Elasticsearch implementation: Brute force ‘stemming’

During my last project I was responsible, as a project manager, for implementing the open source search engine Elasticsearch and the crawler Nutch. It proved to be everything they promised and then some. To get the stemming of the Dutch content right we used a Brute force approach by using  a synonym file for all the conjugations in the Dutch language (for details see the end of this post). The result can be viewed on op.nl.

Business case

The job started with the client asking for the replacement of (part) of their web technology stack with open source solutions. They told me to deliver a solid business case and a POC for them to evaluate and take a decision whether to proceed with the implementation.

During the evaluation we took a good look at all the existing solutions in place and found that the search solution was a good candidate for replacement. The existing license structure and cost associated made the use of the existing search solution undesirable for some functionality. This meant that the project, in addition to the license cost for the search solution, was implementing custom software to create functionality the search solution was supposed to fill.

It proved to be possible to create a profitable business case around the implementation of a search engine and a web crawler.

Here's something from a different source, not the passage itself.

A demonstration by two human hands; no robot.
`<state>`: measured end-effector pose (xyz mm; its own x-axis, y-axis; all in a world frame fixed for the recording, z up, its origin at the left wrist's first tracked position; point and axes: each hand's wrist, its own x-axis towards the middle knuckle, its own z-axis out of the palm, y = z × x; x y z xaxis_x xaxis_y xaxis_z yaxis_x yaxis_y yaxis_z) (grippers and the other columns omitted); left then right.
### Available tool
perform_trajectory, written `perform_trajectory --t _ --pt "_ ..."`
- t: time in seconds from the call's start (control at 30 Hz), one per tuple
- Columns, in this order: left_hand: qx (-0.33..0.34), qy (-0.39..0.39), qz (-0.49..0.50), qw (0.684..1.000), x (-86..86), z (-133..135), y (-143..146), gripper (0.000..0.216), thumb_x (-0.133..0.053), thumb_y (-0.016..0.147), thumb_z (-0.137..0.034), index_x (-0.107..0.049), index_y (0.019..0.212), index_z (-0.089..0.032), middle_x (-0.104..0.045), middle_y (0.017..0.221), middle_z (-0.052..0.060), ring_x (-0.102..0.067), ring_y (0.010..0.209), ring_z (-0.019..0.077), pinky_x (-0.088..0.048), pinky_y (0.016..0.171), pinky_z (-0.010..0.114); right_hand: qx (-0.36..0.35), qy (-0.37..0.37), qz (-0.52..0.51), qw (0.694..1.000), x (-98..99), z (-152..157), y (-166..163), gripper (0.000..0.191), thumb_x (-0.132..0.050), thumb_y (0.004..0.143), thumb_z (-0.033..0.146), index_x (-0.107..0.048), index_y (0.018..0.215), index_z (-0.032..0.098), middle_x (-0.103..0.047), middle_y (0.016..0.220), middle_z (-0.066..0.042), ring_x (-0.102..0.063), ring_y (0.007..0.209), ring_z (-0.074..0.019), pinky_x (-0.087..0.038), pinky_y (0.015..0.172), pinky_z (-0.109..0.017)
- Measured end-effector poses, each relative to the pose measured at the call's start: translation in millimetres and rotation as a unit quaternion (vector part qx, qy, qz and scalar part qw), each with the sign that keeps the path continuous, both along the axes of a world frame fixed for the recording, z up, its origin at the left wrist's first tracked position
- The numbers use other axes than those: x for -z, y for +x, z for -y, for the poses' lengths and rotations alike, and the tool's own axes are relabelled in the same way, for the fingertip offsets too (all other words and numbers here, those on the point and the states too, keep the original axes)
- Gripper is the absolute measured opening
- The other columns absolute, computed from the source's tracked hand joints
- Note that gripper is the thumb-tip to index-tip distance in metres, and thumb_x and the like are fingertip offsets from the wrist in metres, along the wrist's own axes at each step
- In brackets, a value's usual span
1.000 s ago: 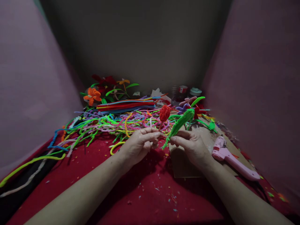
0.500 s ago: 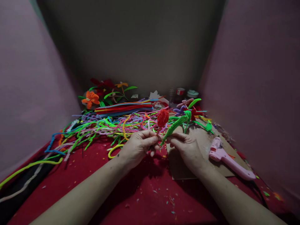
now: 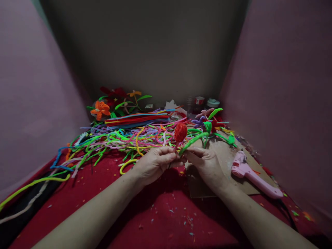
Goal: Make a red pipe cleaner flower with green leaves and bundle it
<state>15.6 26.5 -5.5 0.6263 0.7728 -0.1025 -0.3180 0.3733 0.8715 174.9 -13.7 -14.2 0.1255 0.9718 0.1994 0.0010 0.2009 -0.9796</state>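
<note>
Two bare hands meet at centre, above a red cloth (image 3: 160,214) on the desk. Left hand (image 3: 153,164): fingers curled, thumb and forefinger pressed together in a pinch grip on the thin stem just under the red flower head (image 3: 180,131); the flower stands upright above the knuckles. Right hand (image 3: 207,162): fingertips pinching the lower end of a green leaf (image 3: 193,140), which slants up and to the right, its base touching the flower stem where the two hands meet. Flower and leaf are both held off the cloth, in front of the pile.

Behind the hands, a loose tangle of pipe cleaners (image 3: 114,138) in green, pink, purple, yellow and orange spreads across the desk, with a straight red-and-blue bundle (image 3: 137,119) lying on top at the back. Orange flower (image 3: 100,109) at back left, beside darker red ones. Purple flower (image 3: 201,121) and more green pieces at back right, near two small jars (image 3: 206,102), blurred. Pink glue gun (image 3: 250,174) lies on a piece of brown cardboard (image 3: 228,155) just right of the right hand, nozzle toward the back. Small coloured scraps dot the cloth. Pink walls at both sides, a grey one behind.
</note>
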Motion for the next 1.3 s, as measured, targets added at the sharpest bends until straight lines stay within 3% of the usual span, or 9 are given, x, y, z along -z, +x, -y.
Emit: perform_trajectory --t 0.17,0.4,0.5,0.63,0.77,0.9,1.07,1.23,1.3 --pt "-0.097 -0.036 0.007 0.995 3.5 -5 -1 0.005 -0.069 0.067 -0.009 -0.064 0.068 -0.009 -0.065 0.072 0.003 -0.064 0.072 0.0097 -0.049 0.077 0.017 -0.037 -0.003 -0.028 0.999 -1.2 -2 2 0.015 -0.064 0.070 0.027 -0.071 0.082 0.020 -0.070 0.085 -0.004 -0.061 0.080 -0.0180 -0.047 0.075 -0.033" --pt "-0.135 0.023 -0.024 0.990 5.3 -6 0 0.009 -0.070 0.067 -0.017 -0.065 0.069 -0.010 -0.066 0.069 0.004 -0.061 0.067 0.0086 -0.046 0.069 0.016 -0.106 -0.029 -0.083 0.990 -0.4 -3 3 0.022 -0.064 0.071 0.029 -0.067 0.089 0.018 -0.068 0.092 -0.005 -0.059 0.085 -0.0174 -0.044 0.078 -0.032" --pt "-0.146 0.073 -0.062 0.985 2.2 -4 -1 0.009 -0.067 0.069 -0.020 -0.066 0.071 -0.011 -0.067 0.071 0.004 -0.061 0.069 0.0106 -0.045 0.071 0.020 -0.116 -0.026 -0.048 0.992 -2.0 -3 3 0.018 -0.066 0.069 0.028 -0.066 0.085 0.019 -0.067 0.086 -0.003 -0.058 0.083 -0.0179 -0.043 0.076 -0.032" --pt "-0.167 0.133 -0.136 0.967 -3.7 -3 -4 0.010 -0.064 0.071 -0.021 -0.068 0.075 -0.013 -0.068 0.073 0.003 -0.060 0.071 0.0130 -0.044 0.071 0.023 -0.106 -0.037 0.027 0.993 -6.7 -1 5 0.009 -0.067 0.067 0.029 -0.066 0.070 0.020 -0.062 0.068 -0.001 -0.054 0.068 -0.0172 -0.040 0.062 -0.030" --pt "-0.170 0.158 -0.177 0.956 -6.2 -3 -7 0.011 -0.064 0.071 -0.023 -0.068 0.076 -0.014 -0.068 0.075 0.003 -0.059 0.068 0.0128 -0.044 0.067 0.023 -0.114 -0.048 0.106 0.987 -9.5 1 6 0.016 -0.063 0.071 0.034 -0.065 0.073 0.018 -0.060 0.067 -0.001 -0.051 0.065 -0.0150 -0.038 0.061 -0.028" --pt "-0.170 0.180 -0.180 0.952 -6.5 -5 -9 0.011 -0.063 0.071 -0.024 -0.067 0.076 -0.015 -0.068 0.075 0.003 -0.060 0.068 0.0138 -0.044 0.069 0.025 -0.144 -0.044 0.043 0.988 -3.4 2 4 0.019 -0.062 0.073 0.035 -0.064 0.084 0.020 -0.061 0.079 -0.001 -0.054 0.075 -0.0151 -0.042 0.068 -0.027" --pt "-0.151 0.198 -0.159 0.955 -7.0 -6 -11 0.014 -0.063 0.071 -0.027 -0.068 0.076 -0.015 -0.067 0.075 0.003 -0.061 0.073 0.0160 -0.044 0.075 0.028 -0.184 -0.053 -0.026 0.981 6.0 0 0 0.026 -0.070 0.065 0.026 -0.061 0.089 0.024 -0.062 0.100 0.000 -0.052 0.101 -0.0185 -0.040 0.086 -0.031" --pt "-0.160 0.199 -0.195 0.947 -7.8 -4 -10 0.013 -0.065 0.069 -0.027 -0.069 0.074 -0.015 -0.067 0.080 0.004 -0.059 0.075 0.0158 -0.044 0.074 0.027 -0.223 -0.020 -0.117 0.967 7.2 -3 -1 0.050 -0.070 0.064 0.018 -0.055 0.111 0.029 -0.057 0.118 -0.001 -0.048 0.114 -0.0183 -0.035 0.097 -0.033" --pt "-0.166 0.210 -0.210 0.940 -8.6 -3 -9 0.013 -0.065 0.069 -0.026 -0.069 0.074 -0.015 -0.067 0.079 0.004 -0.058 0.074 0.0159 -0.043 0.073 0.027 -0.237 -0.001 -0.133 0.962 7.2 -3 -1 0.051 -0.070 0.064 0.015 -0.056 0.111 0.029 -0.056 0.120 -0.001 -0.047 0.114 -0.0180 -0.033 0.100 -0.034"
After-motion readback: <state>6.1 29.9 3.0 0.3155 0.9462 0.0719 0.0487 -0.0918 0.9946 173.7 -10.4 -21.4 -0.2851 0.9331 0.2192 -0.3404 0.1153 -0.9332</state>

The web crawler is of course an undesirable technical workaround for the fact that not all content was available in a structured format or could be made available within a reasonable amount of time and budget. In addition the goal was to create a system that could easily assimilate more data from unstructured sources.

Before we could start the POC we had to choose between the available open source search engines. For this purpose we applied the Open Source Maturity Model (OSMM) to the most prominent open source search engines: Elasticsearch and Solr. Both based on the search engine library Lucene. From the OSMM evaluation we learned both solutions were deemed ‘enterprise fit’ with a clear lead in maturity for Solr. However from our research into both systems we took the popular view that Elasticsearch was deemed more easy to use and built for the sort of scalability we were looking for.

Proof of concept (POC)

During the POC we established that the advertised ease of use in installing, feeding and querying Elasticsearch proved to be true. In addition we were able to ‘scale’ the system by simply starting another instance of Elasticsearch and both instances automatically started sharing their data and divide the work. During the POC we also setup the open source variant of puppet to be able to automatically provision new Elasticsearch nodes to increase performance or replace defective nodes.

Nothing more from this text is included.